# Pictures of our Dinner Time!



## BrownieM (Aug 30, 2010)

Many newbie raw feeders are concerned with *how you do it*. I was too! When I first started, I was worried about keeping my poodles' long ears and furry legs out of the raw meat. I snapped some photos tonight to show dinner time at my house. Both poodles now have snoods and they eat boneless meals on a towel in the kitchen. Bone-in meals are fed in the kennel because they take longer and my dogs tend to be a bit messier with it.


----------



## Northwoods10 (Nov 22, 2010)

Great pictures!! 

I never thought of that.....I'm sure its very easy for their ears to get in the way and get all gooed up!
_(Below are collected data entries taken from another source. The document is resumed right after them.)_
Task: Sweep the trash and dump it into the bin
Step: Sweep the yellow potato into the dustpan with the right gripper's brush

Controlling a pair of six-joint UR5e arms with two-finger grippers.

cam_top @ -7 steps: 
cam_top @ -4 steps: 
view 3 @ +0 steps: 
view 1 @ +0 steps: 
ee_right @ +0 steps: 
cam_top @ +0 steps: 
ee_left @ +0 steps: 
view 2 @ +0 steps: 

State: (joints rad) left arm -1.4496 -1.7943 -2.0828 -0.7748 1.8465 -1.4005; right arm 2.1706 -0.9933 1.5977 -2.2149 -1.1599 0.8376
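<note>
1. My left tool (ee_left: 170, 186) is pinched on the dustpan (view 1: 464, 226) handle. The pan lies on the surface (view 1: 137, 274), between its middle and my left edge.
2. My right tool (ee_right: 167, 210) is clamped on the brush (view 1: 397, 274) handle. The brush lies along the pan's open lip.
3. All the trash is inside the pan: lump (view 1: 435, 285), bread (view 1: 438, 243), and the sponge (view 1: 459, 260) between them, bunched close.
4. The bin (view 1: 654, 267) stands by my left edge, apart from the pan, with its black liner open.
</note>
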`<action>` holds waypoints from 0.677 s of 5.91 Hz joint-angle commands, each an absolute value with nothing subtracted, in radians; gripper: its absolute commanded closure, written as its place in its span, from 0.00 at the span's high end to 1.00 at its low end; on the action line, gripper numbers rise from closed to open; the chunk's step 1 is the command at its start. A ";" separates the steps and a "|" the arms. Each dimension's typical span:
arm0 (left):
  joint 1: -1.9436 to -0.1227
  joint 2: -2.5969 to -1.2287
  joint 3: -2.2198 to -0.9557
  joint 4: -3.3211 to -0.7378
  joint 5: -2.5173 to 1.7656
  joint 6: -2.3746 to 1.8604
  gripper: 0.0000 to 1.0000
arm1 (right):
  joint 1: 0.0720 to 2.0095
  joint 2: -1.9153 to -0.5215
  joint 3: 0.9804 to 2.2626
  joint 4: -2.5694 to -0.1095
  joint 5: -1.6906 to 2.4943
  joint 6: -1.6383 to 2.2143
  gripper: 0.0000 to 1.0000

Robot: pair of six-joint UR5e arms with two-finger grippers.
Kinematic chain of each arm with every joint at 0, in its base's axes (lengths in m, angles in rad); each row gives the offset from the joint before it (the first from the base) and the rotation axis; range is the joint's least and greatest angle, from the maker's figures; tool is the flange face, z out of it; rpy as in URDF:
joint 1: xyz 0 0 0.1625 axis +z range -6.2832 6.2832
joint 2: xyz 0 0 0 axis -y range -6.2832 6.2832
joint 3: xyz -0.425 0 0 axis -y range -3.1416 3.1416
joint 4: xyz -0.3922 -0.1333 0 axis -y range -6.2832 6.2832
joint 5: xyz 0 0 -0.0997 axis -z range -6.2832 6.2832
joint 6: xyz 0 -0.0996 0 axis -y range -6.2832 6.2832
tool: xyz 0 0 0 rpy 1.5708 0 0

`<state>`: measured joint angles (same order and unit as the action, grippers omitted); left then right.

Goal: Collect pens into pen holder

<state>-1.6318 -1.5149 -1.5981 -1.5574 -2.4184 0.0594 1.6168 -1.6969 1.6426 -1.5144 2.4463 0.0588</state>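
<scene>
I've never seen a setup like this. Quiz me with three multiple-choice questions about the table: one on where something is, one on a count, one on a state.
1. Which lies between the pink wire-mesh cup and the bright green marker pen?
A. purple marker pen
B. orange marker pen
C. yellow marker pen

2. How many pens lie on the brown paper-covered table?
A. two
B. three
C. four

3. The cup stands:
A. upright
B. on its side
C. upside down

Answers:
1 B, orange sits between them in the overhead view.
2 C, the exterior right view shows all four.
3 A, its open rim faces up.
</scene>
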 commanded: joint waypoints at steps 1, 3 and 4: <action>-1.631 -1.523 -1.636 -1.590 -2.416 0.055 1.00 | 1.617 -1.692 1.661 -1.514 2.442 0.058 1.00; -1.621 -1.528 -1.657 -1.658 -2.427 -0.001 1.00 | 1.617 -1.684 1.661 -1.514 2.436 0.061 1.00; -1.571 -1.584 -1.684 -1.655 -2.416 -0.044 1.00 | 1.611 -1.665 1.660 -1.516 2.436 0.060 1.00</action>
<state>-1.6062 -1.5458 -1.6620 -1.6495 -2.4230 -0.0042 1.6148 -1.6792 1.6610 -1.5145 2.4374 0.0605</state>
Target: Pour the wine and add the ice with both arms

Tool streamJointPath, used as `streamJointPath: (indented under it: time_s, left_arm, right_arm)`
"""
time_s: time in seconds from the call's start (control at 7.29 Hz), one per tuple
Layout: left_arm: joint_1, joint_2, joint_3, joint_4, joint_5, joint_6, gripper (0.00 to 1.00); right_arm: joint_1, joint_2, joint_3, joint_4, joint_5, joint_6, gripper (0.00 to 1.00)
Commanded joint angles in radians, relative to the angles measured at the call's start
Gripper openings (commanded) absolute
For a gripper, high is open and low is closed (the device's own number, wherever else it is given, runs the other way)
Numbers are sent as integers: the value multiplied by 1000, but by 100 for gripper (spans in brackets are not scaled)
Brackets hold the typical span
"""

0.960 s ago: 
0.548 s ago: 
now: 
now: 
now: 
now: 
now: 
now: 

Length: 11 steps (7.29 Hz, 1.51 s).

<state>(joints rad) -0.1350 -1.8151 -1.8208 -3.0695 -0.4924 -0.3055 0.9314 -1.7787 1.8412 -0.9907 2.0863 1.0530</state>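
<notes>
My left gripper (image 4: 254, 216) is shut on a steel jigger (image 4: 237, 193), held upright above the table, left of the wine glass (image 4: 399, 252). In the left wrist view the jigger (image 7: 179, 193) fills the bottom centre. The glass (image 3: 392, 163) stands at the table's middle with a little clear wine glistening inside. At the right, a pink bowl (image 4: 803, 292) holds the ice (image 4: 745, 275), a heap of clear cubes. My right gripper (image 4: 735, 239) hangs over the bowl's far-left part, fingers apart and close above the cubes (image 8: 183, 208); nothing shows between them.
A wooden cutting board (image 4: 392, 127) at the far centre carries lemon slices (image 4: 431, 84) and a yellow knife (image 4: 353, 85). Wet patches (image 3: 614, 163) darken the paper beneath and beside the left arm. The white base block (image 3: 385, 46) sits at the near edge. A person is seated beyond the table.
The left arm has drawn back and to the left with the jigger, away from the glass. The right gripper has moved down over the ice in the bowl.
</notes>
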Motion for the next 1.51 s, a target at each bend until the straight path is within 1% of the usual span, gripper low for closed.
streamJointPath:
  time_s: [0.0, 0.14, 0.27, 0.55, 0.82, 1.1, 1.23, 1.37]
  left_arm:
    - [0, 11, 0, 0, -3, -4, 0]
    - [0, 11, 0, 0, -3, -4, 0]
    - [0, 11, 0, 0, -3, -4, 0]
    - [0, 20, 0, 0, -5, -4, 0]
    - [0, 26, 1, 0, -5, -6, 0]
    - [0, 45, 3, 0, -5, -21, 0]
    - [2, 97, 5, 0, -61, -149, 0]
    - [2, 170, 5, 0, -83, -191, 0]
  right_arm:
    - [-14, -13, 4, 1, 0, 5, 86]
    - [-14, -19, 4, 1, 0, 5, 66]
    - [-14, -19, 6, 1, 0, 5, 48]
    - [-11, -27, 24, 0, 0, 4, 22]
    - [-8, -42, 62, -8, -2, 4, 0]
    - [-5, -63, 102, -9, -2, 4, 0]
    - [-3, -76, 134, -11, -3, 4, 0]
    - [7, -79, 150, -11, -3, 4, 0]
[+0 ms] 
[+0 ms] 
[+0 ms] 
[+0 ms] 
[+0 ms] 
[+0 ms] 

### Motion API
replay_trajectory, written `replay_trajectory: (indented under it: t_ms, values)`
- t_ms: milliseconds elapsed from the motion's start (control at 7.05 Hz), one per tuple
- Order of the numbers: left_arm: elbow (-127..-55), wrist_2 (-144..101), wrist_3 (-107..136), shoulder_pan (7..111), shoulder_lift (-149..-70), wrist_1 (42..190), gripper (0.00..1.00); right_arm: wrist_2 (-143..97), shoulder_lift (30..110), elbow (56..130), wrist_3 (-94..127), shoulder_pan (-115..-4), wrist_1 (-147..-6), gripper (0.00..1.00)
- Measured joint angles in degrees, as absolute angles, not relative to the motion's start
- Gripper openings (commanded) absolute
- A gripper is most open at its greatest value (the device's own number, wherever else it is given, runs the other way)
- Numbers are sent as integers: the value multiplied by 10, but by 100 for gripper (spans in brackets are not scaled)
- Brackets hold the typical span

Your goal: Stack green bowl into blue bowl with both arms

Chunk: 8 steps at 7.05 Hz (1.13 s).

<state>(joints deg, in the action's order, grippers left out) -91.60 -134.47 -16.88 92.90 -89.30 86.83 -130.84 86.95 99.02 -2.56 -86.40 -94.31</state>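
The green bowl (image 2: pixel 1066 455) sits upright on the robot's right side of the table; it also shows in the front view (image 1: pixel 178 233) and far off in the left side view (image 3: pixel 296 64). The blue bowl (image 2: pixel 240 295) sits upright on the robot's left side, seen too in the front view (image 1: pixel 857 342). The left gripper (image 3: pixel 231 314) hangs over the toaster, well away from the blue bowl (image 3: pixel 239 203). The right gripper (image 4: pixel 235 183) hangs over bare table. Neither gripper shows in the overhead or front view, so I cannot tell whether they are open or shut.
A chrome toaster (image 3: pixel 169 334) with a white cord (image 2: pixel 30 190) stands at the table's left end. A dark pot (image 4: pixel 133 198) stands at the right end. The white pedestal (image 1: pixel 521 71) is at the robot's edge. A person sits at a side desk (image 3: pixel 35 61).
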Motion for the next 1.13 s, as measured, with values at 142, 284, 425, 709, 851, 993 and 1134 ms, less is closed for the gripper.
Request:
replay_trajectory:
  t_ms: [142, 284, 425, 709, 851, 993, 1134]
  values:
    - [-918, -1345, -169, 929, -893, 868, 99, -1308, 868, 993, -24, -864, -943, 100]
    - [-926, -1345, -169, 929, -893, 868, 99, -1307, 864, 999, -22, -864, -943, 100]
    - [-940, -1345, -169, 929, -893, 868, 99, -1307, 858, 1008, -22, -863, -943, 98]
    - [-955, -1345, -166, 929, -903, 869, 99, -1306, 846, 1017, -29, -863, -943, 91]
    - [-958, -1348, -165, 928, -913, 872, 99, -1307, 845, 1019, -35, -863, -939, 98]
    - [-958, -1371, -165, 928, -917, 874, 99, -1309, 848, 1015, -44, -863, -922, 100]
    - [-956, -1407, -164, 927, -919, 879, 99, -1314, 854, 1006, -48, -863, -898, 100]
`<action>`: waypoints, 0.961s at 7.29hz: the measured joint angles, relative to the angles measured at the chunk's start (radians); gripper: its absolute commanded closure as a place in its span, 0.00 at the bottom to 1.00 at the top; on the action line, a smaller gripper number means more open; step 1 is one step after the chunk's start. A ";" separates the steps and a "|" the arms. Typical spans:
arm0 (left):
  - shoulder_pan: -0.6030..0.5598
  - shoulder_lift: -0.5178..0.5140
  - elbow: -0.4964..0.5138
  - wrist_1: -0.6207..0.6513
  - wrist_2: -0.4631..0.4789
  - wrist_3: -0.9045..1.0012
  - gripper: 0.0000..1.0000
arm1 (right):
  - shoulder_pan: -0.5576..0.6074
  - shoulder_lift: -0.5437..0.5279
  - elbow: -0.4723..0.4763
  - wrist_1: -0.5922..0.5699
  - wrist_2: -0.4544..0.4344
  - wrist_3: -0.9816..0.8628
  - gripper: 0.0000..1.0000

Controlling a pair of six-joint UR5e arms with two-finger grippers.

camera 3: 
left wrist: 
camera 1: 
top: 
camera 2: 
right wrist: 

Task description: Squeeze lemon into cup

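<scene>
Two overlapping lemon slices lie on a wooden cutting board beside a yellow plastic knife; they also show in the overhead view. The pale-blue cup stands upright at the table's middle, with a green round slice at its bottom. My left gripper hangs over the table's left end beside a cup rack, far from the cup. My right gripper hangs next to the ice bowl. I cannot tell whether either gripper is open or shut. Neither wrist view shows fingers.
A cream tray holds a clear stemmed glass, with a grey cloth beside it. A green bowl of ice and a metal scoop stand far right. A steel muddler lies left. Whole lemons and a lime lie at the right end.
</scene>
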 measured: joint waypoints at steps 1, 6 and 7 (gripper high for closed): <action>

Looks like a simple fix and they tolerate it well!


----------



## xellil (Apr 4, 2011)

That is absolutely priceless - where there's a will, there's a way!!!


----------



## Herzo (Feb 5, 2011)

I need a snood for my Basset.Those are great pictures and beautiful dogs.I really like the silky snoods.


----------



## luvMyBRT (Mar 8, 2010)

I need a snood for Duncan's whole face! :laugh:
Those are great pics....and an excellent way to keep pretty Poodle ears clean. Now Poodle people can't use "getting messy" as an excuse! :happy:


----------



## RachelsaurusRexU (Sep 4, 2010)

LOL! They look like little old ladies! Too cute.


----------